THE TASK: Please give all of the data again, character for character, and drop the pictures.

DATA BELOW:
----
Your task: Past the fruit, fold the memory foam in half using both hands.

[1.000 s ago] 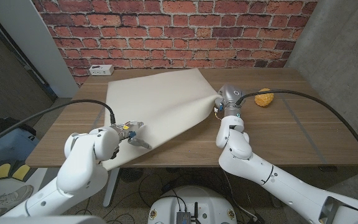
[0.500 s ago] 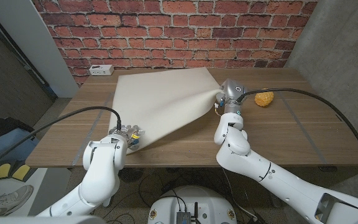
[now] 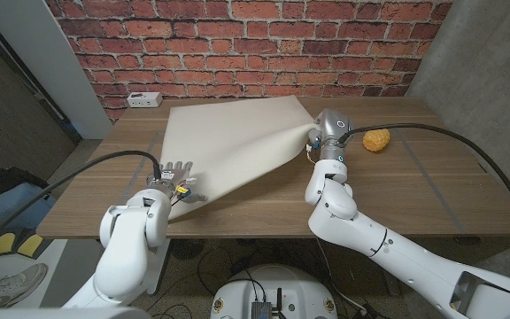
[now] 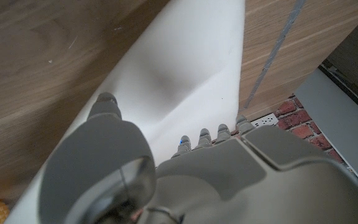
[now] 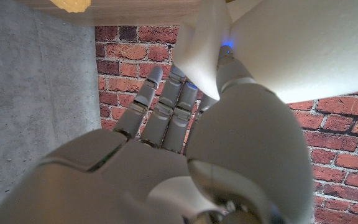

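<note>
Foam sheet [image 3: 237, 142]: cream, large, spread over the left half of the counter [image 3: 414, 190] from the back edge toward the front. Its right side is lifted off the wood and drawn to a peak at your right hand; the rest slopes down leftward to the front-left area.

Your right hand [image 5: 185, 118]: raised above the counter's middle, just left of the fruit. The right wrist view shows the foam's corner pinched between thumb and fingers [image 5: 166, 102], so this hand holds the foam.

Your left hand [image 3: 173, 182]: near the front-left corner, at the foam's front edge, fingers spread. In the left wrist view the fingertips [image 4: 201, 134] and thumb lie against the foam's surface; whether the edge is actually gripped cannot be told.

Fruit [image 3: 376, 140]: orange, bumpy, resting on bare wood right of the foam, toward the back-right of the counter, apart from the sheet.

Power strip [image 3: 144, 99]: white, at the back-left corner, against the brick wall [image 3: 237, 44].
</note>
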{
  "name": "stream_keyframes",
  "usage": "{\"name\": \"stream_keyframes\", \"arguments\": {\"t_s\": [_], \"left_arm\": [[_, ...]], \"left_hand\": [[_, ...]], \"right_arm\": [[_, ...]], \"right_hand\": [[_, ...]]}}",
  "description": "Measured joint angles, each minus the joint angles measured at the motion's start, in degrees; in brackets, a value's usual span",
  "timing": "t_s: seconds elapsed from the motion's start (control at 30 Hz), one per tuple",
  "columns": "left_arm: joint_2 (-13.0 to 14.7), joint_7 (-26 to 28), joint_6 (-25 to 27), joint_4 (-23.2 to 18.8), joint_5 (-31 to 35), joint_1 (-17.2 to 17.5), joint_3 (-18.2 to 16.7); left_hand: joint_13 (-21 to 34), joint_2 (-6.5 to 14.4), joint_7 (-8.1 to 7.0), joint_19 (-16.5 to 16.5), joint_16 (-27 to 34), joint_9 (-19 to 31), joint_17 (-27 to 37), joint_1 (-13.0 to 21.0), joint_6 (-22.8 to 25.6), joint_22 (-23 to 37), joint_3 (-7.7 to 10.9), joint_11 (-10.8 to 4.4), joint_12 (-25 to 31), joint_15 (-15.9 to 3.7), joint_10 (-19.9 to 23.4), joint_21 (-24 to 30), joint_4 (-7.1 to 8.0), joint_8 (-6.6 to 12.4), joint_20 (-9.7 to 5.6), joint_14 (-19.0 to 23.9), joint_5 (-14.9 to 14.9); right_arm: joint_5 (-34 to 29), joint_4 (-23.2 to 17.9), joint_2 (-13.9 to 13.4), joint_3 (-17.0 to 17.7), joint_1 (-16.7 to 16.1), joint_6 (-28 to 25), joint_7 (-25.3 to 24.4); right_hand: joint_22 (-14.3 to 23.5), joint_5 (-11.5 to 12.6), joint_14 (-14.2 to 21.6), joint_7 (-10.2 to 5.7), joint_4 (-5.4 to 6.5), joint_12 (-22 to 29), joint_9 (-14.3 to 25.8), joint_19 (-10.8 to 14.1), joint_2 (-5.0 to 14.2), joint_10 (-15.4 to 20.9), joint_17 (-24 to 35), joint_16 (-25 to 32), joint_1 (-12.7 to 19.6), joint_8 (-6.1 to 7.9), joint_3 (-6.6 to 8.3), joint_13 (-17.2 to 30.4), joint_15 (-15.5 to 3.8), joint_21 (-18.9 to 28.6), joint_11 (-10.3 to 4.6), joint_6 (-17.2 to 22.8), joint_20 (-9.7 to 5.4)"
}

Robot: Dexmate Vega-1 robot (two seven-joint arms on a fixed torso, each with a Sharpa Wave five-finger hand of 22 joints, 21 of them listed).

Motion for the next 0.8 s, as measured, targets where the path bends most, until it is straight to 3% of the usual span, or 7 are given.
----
COMPLETED TASK:
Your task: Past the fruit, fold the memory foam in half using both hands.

[1.000 s ago] 
[0.500 s ago] 
[now] 
[now] 
[now] 

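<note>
Foam sheet [image 3: 237, 142]: cream, large, spread over the left half of the counter [image 3: 414, 190] from the back edge toward the front. Its right side is lifted off the wood and drawn to a peak at your right hand; the rest slopes down leftward to the front-left area.

Your right hand [image 5: 185, 118]: raised above the counter's middle, just left of the fruit. The right wrist view shows the foam's corner pinched between thumb and fingers [image 5: 166, 102], so this hand holds the foam.

Your left hand [image 3: 173, 182]: near the front-left corner, at the foam's front edge, fingers spread. In the left wrist view the fingertips [image 4: 201, 134] and thumb lie against the foam's surface; whether the edge is actually gripped cannot be told.

Fruit [image 3: 376, 140]: orange, bumpy, resting on bare wood right of the foam, toward the back-right of the counter, apart from the sheet.

Power strip [image 3: 144, 99]: white, at the back-left corner, against the brick wall [image 3: 237, 44].
</note>
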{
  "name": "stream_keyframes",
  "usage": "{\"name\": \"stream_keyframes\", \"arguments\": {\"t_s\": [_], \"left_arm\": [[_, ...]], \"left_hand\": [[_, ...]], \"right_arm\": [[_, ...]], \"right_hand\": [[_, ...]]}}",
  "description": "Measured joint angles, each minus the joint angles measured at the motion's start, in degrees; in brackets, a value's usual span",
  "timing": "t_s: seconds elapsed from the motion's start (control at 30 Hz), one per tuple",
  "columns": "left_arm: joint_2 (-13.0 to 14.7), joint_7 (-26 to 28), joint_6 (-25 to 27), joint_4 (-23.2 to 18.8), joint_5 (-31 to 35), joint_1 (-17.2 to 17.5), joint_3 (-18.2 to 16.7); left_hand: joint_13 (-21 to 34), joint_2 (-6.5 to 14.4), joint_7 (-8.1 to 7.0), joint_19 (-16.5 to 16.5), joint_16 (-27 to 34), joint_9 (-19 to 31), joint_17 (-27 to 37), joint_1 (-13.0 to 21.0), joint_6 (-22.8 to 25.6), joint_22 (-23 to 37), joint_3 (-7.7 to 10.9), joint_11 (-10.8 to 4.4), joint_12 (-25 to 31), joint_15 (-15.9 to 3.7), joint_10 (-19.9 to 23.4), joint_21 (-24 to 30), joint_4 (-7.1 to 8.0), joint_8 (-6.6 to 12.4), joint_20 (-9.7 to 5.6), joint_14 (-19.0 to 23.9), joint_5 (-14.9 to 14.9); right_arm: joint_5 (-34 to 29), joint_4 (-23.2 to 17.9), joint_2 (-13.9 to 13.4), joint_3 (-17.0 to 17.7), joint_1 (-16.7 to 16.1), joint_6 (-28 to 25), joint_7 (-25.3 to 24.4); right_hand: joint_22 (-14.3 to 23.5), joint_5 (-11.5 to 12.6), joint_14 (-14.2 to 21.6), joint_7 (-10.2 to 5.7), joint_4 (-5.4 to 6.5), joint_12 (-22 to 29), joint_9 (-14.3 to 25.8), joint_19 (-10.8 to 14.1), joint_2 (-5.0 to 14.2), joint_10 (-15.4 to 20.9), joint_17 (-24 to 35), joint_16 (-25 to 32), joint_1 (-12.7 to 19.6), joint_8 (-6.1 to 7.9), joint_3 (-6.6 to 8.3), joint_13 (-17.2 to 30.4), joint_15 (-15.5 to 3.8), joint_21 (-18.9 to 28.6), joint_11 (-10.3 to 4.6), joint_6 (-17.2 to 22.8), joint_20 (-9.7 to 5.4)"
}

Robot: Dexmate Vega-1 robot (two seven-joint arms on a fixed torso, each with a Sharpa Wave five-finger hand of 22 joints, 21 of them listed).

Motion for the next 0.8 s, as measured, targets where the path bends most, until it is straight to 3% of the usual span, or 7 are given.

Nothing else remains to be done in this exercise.